More than 60 parishioners, young and not-so-young, were confirmed this morning at a long ceremony by Abp. Felix Machado. The Abp. gave a long but stirring homily to an attentive and participative congregation. He questioned the candidates during the homily, and was more than satisfied with their responses, and congratulated the parish priest, Fr Nelson, and all those who had prepared them for the sacrament. It was good to see the youngsters answering without hesitation about the 7 gifts of the Holy Spirit, and so on.
The Abp. preached about Our Lady and her Assumption, but also equally passionately about Independence Day. The gist of his preaching was that we Christians are not in any way second-class citizens: we are assal citizens and assal Christians at the same time. (Don Bosco's honest citizens and good Christians - or, as Vigano' used to say, good citizens because good Christians). Shri Uttamrao Kamble, leader of the Oppositiion in the Nashik Municipality, also graced the occasion, and warmly encouraged Christians to participate in citizenship, politics and government. He said there were so many government schemes available, which we Christians do not make use of. He said he was ever ready to help, but so few approached him. The Abp. reciprocated by warmly appreciating Shri Kamble for his involvement in politics and government, and held him up as an example to the congregation.
The young choir sang the Holy Holy so well that a little boy in the front row spontaneously burst into a very filmi dance till his young neighbours stopped him.
It was most moving to know that the Mahila Mandal had given a whole week of shramdaan, cleaning up the church compound as well as the church itself. Cleaning up the church compound meant using sickles to cut the grass and weeds. No mean job when you think about it.

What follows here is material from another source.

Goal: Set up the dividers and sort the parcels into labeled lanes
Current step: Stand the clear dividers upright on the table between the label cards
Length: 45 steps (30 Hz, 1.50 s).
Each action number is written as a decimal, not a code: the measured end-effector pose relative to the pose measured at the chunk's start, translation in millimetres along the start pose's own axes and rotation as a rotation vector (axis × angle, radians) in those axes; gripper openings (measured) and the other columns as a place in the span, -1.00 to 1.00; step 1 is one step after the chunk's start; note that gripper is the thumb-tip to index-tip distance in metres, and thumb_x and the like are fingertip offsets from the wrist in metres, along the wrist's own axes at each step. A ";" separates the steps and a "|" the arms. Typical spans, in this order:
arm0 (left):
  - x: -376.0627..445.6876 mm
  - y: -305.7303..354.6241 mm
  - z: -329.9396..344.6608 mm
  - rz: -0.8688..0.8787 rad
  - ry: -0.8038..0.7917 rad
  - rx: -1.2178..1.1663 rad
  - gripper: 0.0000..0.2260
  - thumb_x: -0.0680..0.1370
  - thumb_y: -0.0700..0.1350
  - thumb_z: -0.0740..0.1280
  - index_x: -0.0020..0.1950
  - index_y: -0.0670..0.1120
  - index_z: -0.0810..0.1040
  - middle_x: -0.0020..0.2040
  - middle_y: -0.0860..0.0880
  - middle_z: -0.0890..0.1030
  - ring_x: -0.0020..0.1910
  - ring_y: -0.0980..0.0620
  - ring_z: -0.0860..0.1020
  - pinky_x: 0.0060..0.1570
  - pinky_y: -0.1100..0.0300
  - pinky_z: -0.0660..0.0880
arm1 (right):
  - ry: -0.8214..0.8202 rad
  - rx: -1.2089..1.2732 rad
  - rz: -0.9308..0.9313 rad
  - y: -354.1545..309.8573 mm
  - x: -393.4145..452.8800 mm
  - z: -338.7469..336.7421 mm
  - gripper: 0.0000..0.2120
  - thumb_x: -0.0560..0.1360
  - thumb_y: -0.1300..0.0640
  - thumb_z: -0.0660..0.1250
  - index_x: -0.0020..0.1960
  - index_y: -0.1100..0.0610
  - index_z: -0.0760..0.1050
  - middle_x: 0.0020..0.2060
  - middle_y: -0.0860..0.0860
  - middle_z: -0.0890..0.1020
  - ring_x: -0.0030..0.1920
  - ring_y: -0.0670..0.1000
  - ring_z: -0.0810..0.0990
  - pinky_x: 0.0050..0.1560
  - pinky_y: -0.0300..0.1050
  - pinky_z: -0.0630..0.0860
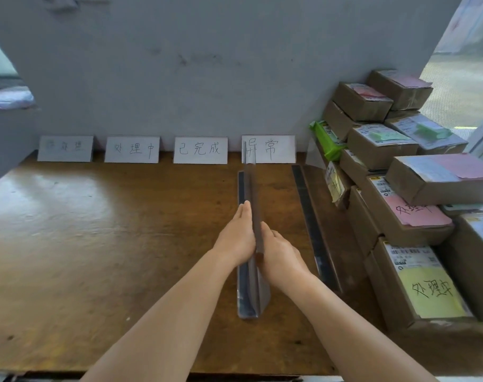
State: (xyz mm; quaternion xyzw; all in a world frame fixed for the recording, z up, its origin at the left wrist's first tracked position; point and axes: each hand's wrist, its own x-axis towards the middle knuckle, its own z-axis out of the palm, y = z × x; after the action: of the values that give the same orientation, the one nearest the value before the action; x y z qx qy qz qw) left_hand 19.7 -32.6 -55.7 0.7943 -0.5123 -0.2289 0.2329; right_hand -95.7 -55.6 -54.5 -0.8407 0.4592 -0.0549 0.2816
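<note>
Two bare hands meet over the middle of the brown wooden table [69,244]. The left hand [236,235] and the right hand [280,252] lie flat with straight fingers against either side of a clear plastic divider panel [252,216], which stands on edge in a long dark base strip [244,293] running away from the person. Its far end reaches the white card [273,148] lettered 异常, the rightmost of four handwritten paper cards [200,149] leaning against the grey back wall [207,64]. Near it to the right, a second dark strip divider [313,230] lies parallel on the table. Beyond that, at the right edge, brown cardboard parcels [411,216] are stacked, bearing pink, yellow and green sticky notes. A green plastic mailer bag [327,142] is wedged at the far side of the pile.
</note>
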 end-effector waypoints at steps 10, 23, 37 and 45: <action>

The most beautiful thing about the whole morning was the palpable enthusiasm among the people. The ceremony was interminable for those who had watches, but when one goes to Satpur the best thing is to keep your watch at home. I did not hear anyone complaining about the length except yours truly!

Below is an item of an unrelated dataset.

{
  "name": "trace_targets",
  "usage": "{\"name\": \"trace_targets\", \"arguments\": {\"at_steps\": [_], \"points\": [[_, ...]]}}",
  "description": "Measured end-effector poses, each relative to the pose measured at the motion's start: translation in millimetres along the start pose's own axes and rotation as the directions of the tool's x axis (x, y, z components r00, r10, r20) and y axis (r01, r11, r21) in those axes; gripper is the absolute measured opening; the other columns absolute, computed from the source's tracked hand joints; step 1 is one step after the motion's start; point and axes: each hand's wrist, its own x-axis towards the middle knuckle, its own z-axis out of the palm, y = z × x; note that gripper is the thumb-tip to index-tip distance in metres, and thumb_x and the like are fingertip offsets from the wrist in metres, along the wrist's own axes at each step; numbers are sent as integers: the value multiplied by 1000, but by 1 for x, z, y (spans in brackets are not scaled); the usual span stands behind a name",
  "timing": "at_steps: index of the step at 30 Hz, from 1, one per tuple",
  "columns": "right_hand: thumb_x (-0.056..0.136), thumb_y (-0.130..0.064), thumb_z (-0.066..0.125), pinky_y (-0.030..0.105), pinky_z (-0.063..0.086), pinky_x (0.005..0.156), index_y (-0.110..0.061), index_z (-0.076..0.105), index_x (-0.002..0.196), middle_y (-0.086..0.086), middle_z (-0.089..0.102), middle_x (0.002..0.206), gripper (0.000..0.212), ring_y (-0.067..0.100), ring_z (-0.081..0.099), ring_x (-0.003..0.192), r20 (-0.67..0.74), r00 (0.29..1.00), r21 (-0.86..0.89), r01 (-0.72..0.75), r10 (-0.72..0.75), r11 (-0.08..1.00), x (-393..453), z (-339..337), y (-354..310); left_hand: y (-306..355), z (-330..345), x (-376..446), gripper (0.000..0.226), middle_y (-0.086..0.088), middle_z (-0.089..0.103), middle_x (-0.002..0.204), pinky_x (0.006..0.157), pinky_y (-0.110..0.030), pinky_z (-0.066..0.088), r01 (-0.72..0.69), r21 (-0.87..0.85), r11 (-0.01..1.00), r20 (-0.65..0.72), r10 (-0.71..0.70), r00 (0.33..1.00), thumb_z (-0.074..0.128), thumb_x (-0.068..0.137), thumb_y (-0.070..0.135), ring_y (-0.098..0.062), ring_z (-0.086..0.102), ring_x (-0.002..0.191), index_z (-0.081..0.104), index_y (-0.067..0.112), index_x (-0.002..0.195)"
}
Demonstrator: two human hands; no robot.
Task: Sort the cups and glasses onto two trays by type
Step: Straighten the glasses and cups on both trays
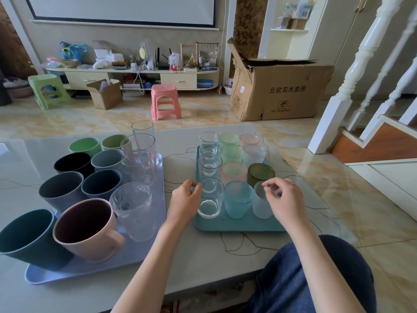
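A teal tray (237, 225) on the right holds several small glasses in rows: clear ones on the left, then frosted green, pink, blue and one dark green glass (260, 173). My left hand (186, 201) curls against the rim of the nearest clear glass (209, 199), which stands on the tray. My right hand (283, 199) pinches the rim of a frosted white glass (261, 205) at the tray's near right corner. A lavender tray (90, 271) on the left carries several big matte cups, a pink mug (86, 229) and tall clear glasses (140, 154).
Both trays sit on a glossy white table (203, 251) with thin line patterns. My knee in dark blue trousers (316, 279) is at the table's near right edge. Beyond the table are a pink stool (164, 101), a cardboard box (275, 91) and a stair rail (352, 71).
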Motion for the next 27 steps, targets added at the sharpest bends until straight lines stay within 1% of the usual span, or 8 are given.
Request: {"name": "trace_targets", "arguments": {"at_steps": [4,7,9,13,18,22,25,27], "points": [[89,-2,46,30,40,68,-14,61,99,13,60,99,22,32,56,91,-148,969,-45,-208,200,977,2,-10,16,-13,-3,1,29,-10,54,67,56,-37,43,95,-74,993,-43,-98,994,38,89,37,-27,46,57,48,13,77],[90,-3,45,34,44,71,-8,49,116,20,57,111,27,37,55,99,-31,930,-282,-360,367,889,-3,-10,29,-24,-4,0,15,-14,55,76,42,-26,43,179,-11,984,0,-179,984,37,95,19,-26,48,48,50,11,90],[89,-5,48,41,50,77,-5,42,116,21,57,113,27,38,56,101,39,877,-398,-427,479,812,-5,-5,36,-28,-2,-3,11,-12,55,73,34,-20,40,193,45,980,46,-195,980,41,95,13,-21,50,43,50,8,90],[87,-3,50,43,52,81,-6,39,123,20,56,118,38,35,57,105,137,732,-513,-524,667,680,-3,6,44,-31,1,-3,10,-9,57,63,35,-19,42,190,101,977,71,-197,978,48,92,12,-15,53,36,54,7,86],[87,0,50,37,49,80,-6,42,125,16,56,120,39,32,57,107,165,752,-591,-443,638,675,8,15,45,-33,3,4,15,-7,55,66,40,-24,46,171,150,974,112,-189,976,47,93,11,-13,54,36,47,9,77],[91,-5,38,38,46,81,-8,40,127,17,55,121,37,34,55,108,197,825,-544,-357,529,759,23,13,56,-27,14,7,24,-8,54,68,41,-28,49,194,65,979,126,-201,971,47,96,10,-17,56,39,41,12,73],[91,-4,33,39,43,88,-7,40,128,21,53,125,38,36,52,114,225,851,-516,-310,475,799,43,11,68,-19,24,12,21,-9,56,57,47,-35,54,255,-23,967,169,-247,954,49,97,10,-16,56,34,41,8,77],[89,-4,34,35,41,80,-7,45,119,20,55,120,31,35,53,109,238,853,-524,-290,465,801,56,10,74,-18,31,17,17,-11,55,55,49,-39,56,302,-89,949,197,-280,939,50,97,10,-17,56,32,42,6,82]]}}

Underlying all this, of course, quiet tragedies go on. I met a family I know. 5 daughters, none working, the father is ill, the family survives somehow on the meagre earnings of the mother. The other evening there was the other family we visited: 4 children, none working as yet, 1 in college, 3 in our Don Bosco English medium school, the father sickly but attempting to hold a job all the same. I have never heard this family complaining. They come regularly for Mass. Life goes on somehow. We have to do something about this kind of situation. We need a Vincent de Paul Society in our parish, and we need to tangibly reach out to the very real poverty that our brothers and sisters are suffering. Not all the poor come to our doorsteps.